Caliskan M, Gullu H, Erdogan D, Ozulku M, Kulaksızoglu S, Ciftci O, Muderrisoglu H
Department of Cardiology, Baskent University, Konya Teaching and Medical Research Center, Hoca Cihan Mah., Saray Cad., No:1, Selcuklu, Konya, Turkey,
Herz. 2015 May;40(3):487-94. doi: 10.1007/s00059-013-4021-x. Epub 2014 Mar 9.
Coronary microvascular impairment may cause myocardial ischemia and systolic dysfunction in patients with idiopathic dilated cardiomyopathy (IDC).
The study included 41 patients with IDC and 33 healthy control subjects. Serum total antioxidant status (TAS), serum interleukin (IL)-6 levels, and tumor necrosis factor (TNF)-α levels were assayed and coronary flow reserve (CFR) was measured in all subjects via echocardiography.
High-sensitivity C-reactive protein (hsCRP) levels were significantly higher in patients with IDC than in the control group (3.42 ± 2.14 vs. 1.91± 1.40, p = 0.001). Serum TAS was statistically lower in patients with IDC than in controls (1.23 ± 0.16 vs. 1.77 ± 0.12, p < 0.001). CFR was statistically and significantly lower in the IDC group (2.10 ± 0.39 vs. 3.09 ± 0.49, p < 0.001). The IDC group was subsequently subdivided into two groups according to CFR values, as CFR ≥ 2 and CFR < 2. HsCRP (4.30 ± 2.42 vs. 2.58 ± 1.42, p = 0.01), TNF-α (16.67 ± 8.08 vs. 10.97 ± 1.63, p = 0.01), and IL-6 (7.54 ± 6.16 vs. 3.14 ± 1.10, p = 0.05) values were significantly higher in the CFR < 2 group compared with the higher CFR group. TAS (1.3 ± 0.16 vs. 1.14 ± 0.10, p < 0.001) was significantly lower in the CFR < 2 group. CFR correlated significantly with hsCRP, TAS, red cell distribution width (RDW), IL-6, and TNF-α.

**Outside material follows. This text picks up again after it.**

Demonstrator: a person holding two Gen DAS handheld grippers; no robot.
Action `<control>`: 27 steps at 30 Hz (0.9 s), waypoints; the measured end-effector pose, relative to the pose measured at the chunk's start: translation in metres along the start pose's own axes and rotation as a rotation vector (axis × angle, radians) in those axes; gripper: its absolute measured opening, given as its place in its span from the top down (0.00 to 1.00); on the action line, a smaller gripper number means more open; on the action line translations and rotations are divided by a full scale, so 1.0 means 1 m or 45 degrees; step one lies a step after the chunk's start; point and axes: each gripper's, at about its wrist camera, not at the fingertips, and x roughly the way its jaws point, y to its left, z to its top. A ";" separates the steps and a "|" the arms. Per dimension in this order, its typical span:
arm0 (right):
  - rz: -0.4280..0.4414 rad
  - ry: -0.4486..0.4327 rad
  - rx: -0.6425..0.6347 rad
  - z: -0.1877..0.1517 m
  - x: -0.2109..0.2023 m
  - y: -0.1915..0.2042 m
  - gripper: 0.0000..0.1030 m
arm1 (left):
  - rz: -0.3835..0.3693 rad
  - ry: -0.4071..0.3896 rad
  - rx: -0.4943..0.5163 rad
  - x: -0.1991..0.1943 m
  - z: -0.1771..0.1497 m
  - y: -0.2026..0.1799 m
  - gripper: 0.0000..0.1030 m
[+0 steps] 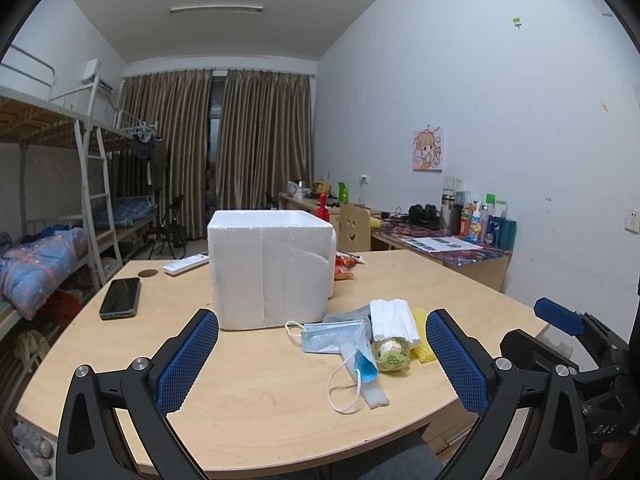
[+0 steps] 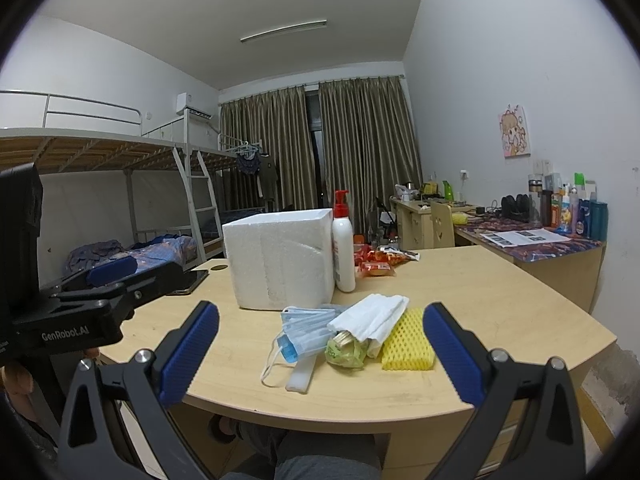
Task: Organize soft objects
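Both grippers gape wide, empty; the soft pile (masks (image 2: pixel 308 330) on top) lies at twelve o'clock of the right gripper (image 2: pixel 320 348), nearer than the left gripper (image 1: pixel 322 354).

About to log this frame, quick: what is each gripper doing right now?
Left gripper: open, holding nothing.
Right gripper: open, holding nothing.
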 end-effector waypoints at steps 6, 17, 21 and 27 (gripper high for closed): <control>0.015 0.007 -0.005 -0.001 0.002 -0.002 0.00 | -0.007 -0.006 0.007 0.002 0.000 0.001 0.00; -0.022 0.055 0.017 -0.006 0.017 -0.016 0.00 | -0.048 0.093 0.056 0.027 -0.009 -0.001 0.00; -0.018 0.093 0.030 -0.009 0.028 -0.023 0.00 | -0.093 0.139 0.044 0.045 -0.013 0.000 0.00; -0.051 0.149 0.012 -0.014 0.043 -0.029 0.00 | -0.112 0.201 0.046 0.068 -0.018 0.000 0.00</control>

Plasma proinflammatory cytokine levels are increased in patients with IDC. CFR was impaired as a reflection of impaired coronary microvascular dysfunction in association with increasing plasma proinflammatory cytokine levels and hsCRP levels.
冠状动脉微血管功能障碍可能导致特发性扩张型心肌病(IDC)患者出现心肌缺血和收缩功能障碍。

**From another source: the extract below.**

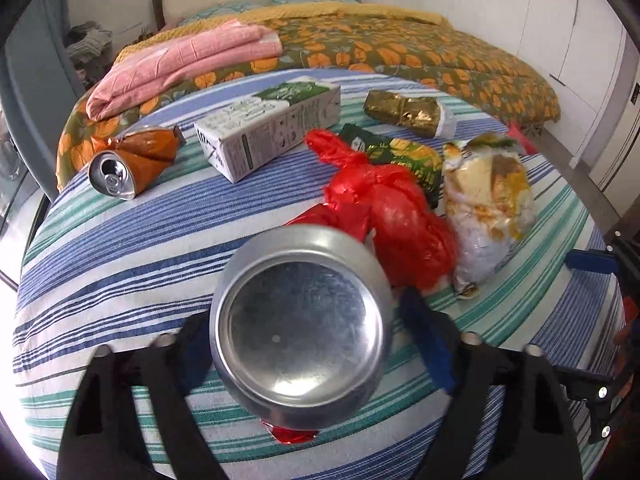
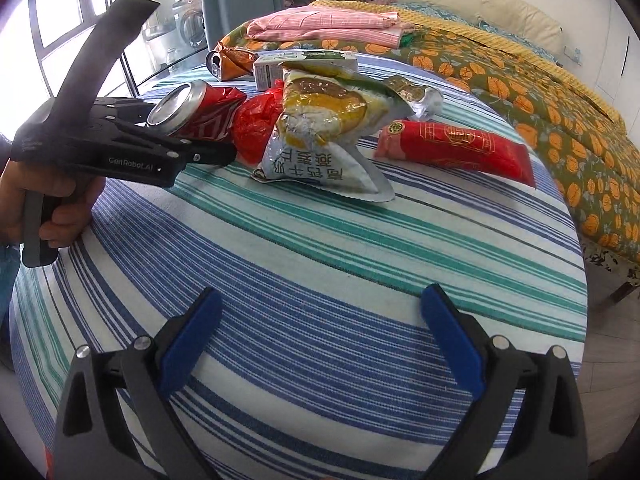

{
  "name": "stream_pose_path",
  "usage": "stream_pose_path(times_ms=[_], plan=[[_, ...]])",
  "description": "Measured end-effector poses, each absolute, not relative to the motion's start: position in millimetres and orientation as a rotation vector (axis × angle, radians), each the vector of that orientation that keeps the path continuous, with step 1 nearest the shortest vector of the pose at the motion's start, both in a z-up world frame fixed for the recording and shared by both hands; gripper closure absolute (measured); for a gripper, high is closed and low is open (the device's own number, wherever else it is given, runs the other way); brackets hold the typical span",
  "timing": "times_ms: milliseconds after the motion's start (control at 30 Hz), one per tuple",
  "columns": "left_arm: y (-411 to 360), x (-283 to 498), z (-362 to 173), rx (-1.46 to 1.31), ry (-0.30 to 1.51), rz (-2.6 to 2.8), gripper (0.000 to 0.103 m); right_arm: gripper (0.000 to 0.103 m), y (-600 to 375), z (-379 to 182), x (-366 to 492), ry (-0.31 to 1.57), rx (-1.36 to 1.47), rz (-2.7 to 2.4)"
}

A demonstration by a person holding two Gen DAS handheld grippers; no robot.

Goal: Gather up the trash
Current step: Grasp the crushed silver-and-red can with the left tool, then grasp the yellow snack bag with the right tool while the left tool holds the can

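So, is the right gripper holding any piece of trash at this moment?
No, the right gripper stands wide open over bare striped cloth with nothing between its blue pads.

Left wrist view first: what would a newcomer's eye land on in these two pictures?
The silver base of a red can fills the left wrist view, sitting between the left gripper fingers. In the right wrist view the same can is seen from the side at the left, while the right gripper hangs open over bare striped cloth. Behind lie a red bag, a snack pouch and a crushed orange can.
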State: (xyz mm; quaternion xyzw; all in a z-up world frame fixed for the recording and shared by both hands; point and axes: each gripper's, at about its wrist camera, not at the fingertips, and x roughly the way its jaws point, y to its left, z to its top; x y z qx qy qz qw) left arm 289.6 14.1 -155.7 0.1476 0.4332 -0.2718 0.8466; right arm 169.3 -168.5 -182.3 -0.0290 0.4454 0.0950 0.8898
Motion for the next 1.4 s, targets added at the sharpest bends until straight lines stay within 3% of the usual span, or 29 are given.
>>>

本研究纳入41例IDC患者和33例健康对照者。检测所有受试者的血清总抗氧化状态(TAS)、血清白细胞介素(IL)-6水平和肿瘤坏死因子(TNF)-α水平,并通过超声心动图测量冠状动脉血流储备(CFR)。
IDC患者的高敏C反应蛋白(hsCRP)水平显著高于对照组(3.42±2.14 vs. 1.91±1.40,p = 0.001)。IDC患者的血清TAS在统计学上低于对照组(1.23±0.16 vs. 1.77±0.12,p < 0.001)。IDC组的CFR在统计学上显著更低(2.10±0.39 vs. 3.09±0.49,p < 0.001)。随后根据CFR值将IDC组分为两组,即CFR≥2组和CFR<2组。CFR<2组的hsCRP(4.30±2.42 vs. 2.58±1.42,p = 0.01)、TNF-α(16.67±8.08 vs. 10.97±1.63,p = 0.01)和IL-6(7.54±6.16 vs. 3.14±1.10,p = 0.05)值显著高于CFR较高组。CFR<2组的TAS(1.3±0.16 vs. 1.14±0.10,p < 0.